Trump's Fed picks are a ploy to seize control of the monetary system: Economist
Herman Cain speaks to Fox News (screen grab)

President Donald Trump's latest nominees to the Federal Reserve, conservative economic strategist Stephen Moore and former pizza-executive-turned-Tea-Party-activist Herman Cain, are broadly panned as unqualified to oversee monetary policy. Neither have PhDs in economics, and both believe completely discredited ideas about monetary policy.

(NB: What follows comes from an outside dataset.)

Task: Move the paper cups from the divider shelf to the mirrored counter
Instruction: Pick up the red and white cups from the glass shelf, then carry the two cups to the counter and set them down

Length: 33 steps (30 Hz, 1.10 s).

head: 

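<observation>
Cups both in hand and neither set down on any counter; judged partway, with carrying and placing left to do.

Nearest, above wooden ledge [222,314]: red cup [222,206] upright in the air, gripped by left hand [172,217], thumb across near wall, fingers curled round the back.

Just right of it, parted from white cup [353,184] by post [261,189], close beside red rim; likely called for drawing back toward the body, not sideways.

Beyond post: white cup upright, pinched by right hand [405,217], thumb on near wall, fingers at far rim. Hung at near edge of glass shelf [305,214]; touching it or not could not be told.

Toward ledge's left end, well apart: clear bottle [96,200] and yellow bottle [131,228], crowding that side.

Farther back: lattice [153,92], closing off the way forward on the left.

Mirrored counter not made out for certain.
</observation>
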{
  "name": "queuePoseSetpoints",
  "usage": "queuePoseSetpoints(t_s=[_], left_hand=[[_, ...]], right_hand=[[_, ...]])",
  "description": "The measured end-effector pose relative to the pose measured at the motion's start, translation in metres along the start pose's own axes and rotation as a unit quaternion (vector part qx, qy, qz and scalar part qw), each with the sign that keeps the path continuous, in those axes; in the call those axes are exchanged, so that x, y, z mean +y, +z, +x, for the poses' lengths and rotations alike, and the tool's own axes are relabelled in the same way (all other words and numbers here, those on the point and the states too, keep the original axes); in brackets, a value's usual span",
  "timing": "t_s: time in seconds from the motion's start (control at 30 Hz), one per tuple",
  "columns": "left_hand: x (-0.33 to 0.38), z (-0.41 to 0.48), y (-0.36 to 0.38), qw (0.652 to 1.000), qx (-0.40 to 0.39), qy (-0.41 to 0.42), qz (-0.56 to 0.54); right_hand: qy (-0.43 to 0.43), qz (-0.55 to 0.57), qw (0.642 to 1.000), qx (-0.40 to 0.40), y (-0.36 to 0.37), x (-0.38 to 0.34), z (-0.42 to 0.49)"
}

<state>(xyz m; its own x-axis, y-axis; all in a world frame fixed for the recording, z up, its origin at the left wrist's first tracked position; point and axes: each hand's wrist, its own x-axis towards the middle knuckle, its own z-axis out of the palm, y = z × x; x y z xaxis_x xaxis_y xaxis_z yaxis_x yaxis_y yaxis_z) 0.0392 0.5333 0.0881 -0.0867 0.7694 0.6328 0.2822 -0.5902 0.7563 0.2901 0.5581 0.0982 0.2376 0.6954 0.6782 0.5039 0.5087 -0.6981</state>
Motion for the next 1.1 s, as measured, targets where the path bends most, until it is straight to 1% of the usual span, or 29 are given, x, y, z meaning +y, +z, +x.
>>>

But as Brookings Institution economist David Wessel told The Atlantic, Trump's nominations of Cain and Moore might not just be because he wants to put conservatives in charge of the money supply — it might be because he wants to put Trump loyalists in charge of it:

"It's like suddenly [Trump] woke up and discovered that if he wants to control the Fed, he actually has some power in putting people on the board," Wessel says. "There's some merit in having a diversity of backgrounds on the Federal Reserve Board. But the president is not looking at these people [Moore and Cain] because he thinks the Fed needs a diversity of views. He looks at these people as his delegates to the Fed."

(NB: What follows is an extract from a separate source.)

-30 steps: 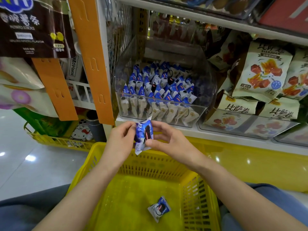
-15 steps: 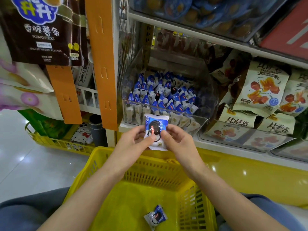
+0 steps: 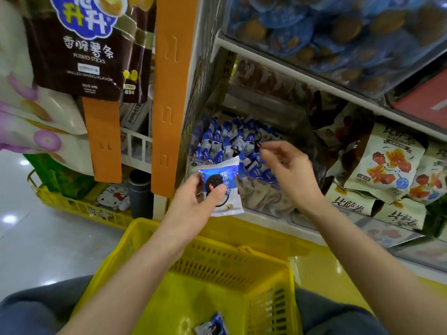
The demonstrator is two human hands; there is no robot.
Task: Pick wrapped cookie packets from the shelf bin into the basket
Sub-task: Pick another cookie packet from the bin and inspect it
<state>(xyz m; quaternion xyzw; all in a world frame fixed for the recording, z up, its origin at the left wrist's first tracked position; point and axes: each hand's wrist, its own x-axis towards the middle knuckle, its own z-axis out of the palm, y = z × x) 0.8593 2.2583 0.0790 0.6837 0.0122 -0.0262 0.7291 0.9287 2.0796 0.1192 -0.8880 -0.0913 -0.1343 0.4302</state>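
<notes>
Fingers (image 3: 193, 187) of the left hand are working just above the yellow basket (image 3: 217, 252), which is sitting nearest, seemingly on the person's lap, with one cookie packet (image 3: 212, 327) already lying on its floor; the left hand (image 3: 193, 209) is hovering over the basket's far rim, thumb and fingers clamping a second, held packet (image 3: 227, 204) flat and face-up; to finish this step well, that hand is needing to come over the basket's open middle and let go low, so the light wrapper is not catching on the rim; the right hand (image 3: 292, 175) is hanging beyond, over the clear shelf bin (image 3: 266, 204), its fingers loosely curled, tips close together, gripping nothing that I can make out; for the next pick it is probably wanting a pinch on one crimped end, lifting over the bin's front wall rather than dragging neighbours out; blue packets (image 3: 225, 141) are filling the bin behind; an orange strip (image 3: 167, 93) is hanging just left of the bin, snack bags (image 3: 387, 165) are crowding its right, and an upper shelf (image 3: 290, 74) is overhanging, narrowing the reach.
</notes>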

This is a serious possibility. Trump has increasingly grown critical of Fed chairman Jerome Powell, blaming his interest rate increases for holding back the wild growth Republican fiscal and deregulatory policies ought to be bringing.

This is itself a serious breach of the presidential tradition of letting the Fed make independent, nonpartisan decisions — and signals Trump would like to breach the wall of independence and influence monetary policy himself.